(Reuters) – Gold jumped more than 1% on Monday to its highest since October 2012 after a batch of weak data knocked hopes for a speedy global economic recovery while auto-catalyst palladium surged to a three-week high.
Spot gold was up 0.8% at $1,754.62 an ounce by 1238 GMT. U.S. gold futures rose 1% to $1,758.90.
“The market continues to speculate about negative interest rates in the U.S. and extremely low interest rates and cheap money all over the world,” said Commerzbank analyst Eugen Weinberg.
“Also, fears of economic crisis are unfolding given the very weak data in the United States and elsewhere.”
Data published on Friday showed U.S. retail sales and industrial production both plunged in April, with the coronavirus crisis continuing to pummel the U.S. labour market.
Data in Japan, meanwhile, confirmed that the world’s third-largest economy slipped into recession in the first quarter.
Gold, which tends to appreciate on expectations of lower interest rates, has risen more than 16% this year as central banks have rolled out a wave of rate cuts and other stimulus measures to limit economic damage caused by the virus-outbreak.
Federal Reserve Chairman Jerome Powell over the weekend said that a U.S. economic recovery could stretch deep into next year and a full comeback could depend on a coronavirus vaccine.
“Dovish comments from the Fed and concerns about the stock market have lifted bullion,” ActivTrades chief analyst Carlo Alberto De Casa said in a note.
“It is clear that investors are continuing to buy bullion as insurance in case there are any further corrections on stocks.”
Indicative of sentiment, SPDR Gold Trust holdings, the world’s largest gold-backed exchange-traded fund, rose 0.8% to 1,113.78 tonnes on Friday – its highest in more than seven years.
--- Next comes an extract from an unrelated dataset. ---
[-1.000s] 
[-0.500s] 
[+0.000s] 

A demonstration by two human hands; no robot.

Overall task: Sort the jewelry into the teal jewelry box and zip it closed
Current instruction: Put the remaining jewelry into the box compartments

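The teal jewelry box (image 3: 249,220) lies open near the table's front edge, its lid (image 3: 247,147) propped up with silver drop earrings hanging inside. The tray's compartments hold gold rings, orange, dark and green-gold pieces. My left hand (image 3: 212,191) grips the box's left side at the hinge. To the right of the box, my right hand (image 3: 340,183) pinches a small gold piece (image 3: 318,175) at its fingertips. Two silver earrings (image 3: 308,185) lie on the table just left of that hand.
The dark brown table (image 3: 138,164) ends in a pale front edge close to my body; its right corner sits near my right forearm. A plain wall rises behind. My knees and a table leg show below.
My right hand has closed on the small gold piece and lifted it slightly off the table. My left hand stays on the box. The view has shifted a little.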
Markets are also keeping a wary eye on China’s trade relations with the United States.
Among other precious metals, palladium was up 4.8% at $1,992.21 an ounce after gaining more than 9% in early trade.
“Data from the World Platinum Investment Council forecast platinum to be in moderate surplus, which is not actually a massive disappointment. Therefore prices of palladium and platinum are rising,” Commerzbank’s Weinberg said.
Weinberg also cited expectations that the coronavirus crisis will prompt more people to use their cars rather than public transport.
Both platinum and palladium are used by automakers in catalytic converters to clean car exhaust fumes.
Platinum rose 2.2% to $815.23 an ounce, while silver jumped 4.1% to $17.29.